この取り組みでは、旭化成の独自技術によって作られた「透明で偽造困難なラベル」を商品のパッケージに貼付するとのこと。またラベル上には、消費者への情報提供のため、真正品であるという表示とQRコードを付記するという。これにより、消費者も本物であることが一目でわかり、より安心して商品を購入できるようになるとリリースで説明されている。
「Akliteia」は、サプライチェーン上の個品情報を可視化するプラットフォーム。「ブロックチェーン」、「偽造防止ラベル」、「真贋判定デバイス」の3要素で構成されており、「真正性の担保」と「原本性の担保」の両方を実現するという。
昨年10月に「Akliteia」がサービス開始された時点では、皮革製品・鞄などのアパレル製品を対象に同プラットフォームは提供されていた。
「Akliteia」では、旭化成の「偽造防止ラベル」を対象の製品に実装する。製造工場、物流倉庫、小売店舗/EC倉庫など、サプライチェーンの各拠点で旭化成が提供する「真贋判定デバイス」により「偽造防止ラベル」をスキャンすることで、各拠点でその製品が真正品であるかどうかを確認でき(真正性の担保)、偽造品を排除するとともに、真正品の数量を把握することが可能になるという。

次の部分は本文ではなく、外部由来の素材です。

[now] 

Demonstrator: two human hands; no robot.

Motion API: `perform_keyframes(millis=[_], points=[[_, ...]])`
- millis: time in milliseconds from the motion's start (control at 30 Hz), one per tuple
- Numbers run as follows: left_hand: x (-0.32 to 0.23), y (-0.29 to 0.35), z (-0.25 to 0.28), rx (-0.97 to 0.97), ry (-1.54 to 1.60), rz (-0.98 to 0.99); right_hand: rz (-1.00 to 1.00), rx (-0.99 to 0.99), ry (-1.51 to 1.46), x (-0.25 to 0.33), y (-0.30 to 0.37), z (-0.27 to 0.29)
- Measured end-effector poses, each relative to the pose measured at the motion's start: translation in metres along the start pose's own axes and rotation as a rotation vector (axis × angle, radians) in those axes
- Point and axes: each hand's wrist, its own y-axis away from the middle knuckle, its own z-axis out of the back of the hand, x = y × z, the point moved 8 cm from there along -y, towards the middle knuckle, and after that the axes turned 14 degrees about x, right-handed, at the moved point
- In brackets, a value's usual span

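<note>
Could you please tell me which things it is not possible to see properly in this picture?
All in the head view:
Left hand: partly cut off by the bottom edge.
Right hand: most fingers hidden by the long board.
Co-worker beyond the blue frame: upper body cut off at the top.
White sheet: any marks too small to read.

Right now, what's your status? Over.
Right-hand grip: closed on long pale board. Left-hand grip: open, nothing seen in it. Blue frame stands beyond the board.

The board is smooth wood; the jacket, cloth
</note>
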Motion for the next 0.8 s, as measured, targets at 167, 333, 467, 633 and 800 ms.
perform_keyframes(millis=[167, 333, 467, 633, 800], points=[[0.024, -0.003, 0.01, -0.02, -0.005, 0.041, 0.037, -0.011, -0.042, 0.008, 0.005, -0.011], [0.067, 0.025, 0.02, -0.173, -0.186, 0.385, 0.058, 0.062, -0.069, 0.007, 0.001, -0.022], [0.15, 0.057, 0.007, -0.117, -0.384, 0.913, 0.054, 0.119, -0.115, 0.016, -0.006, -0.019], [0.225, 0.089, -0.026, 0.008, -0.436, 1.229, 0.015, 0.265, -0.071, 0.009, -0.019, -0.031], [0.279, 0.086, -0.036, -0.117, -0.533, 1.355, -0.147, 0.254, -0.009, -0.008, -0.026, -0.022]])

さらに「真贋判定デバイス」のスキャン結果が「コルダ」を用いて構築したクラウドサービス「Akliteiaネット」に記録されるとのこと。「Akliteiaネット」は偽造品の発生状況をサプライチェーン全体で確実に共有する(原本性の担保)ことを可能にし、サプライチェーンのどの段階で偽造品が多く混入されたかなど、被害実態の定量的な把握・可視化が行えるようになるとのこと。
またサプライチェーンの変化に応じて情報の共有範囲を柔軟に変更できるためビジネスプライバシーも確保できるとしている。
なお旭化成とTISは「Akliteia」の他にもブロックチェーンに関わる取り組みを行っている。
最近では、旭化成が発足した資源循環社会の実現に向けたデジタルプラットフォーム構築プロジェクト「BLUE Plastics(ブルー・プラスチックス:Blockchain Loop to Unlock the value of the circular Economy)」において、PETリサイクルの過程をスマートフォンのアプリでトレース(追跡)できるサービスの実証実験をファミリーマートで行っている。なおプラットフォームには「BLUE Plastics」メンバーでもある日本アイ・ビー・エム(日本IBM)のブロックチェーン技術が用いられている。
またTISでは昨年11月に、ブロックチェーン活用の自己主権型ID実証実験を和歌山県白浜町の「ホテルシーモア」及び「とれとれ市場」で実施している。他にもTISは、ブロックチェーン技術を活用した「環境価値移転管理システム」を開発している。
なおこのシステムでは、自宅で発電した再生可能エネルギー(再エネ)由来の電気をEV(電気自動車)に充電し、走る蓄電池として蓄えた電気を別の建物に放電することにより、電気と共に環境価値を他者に移転するという。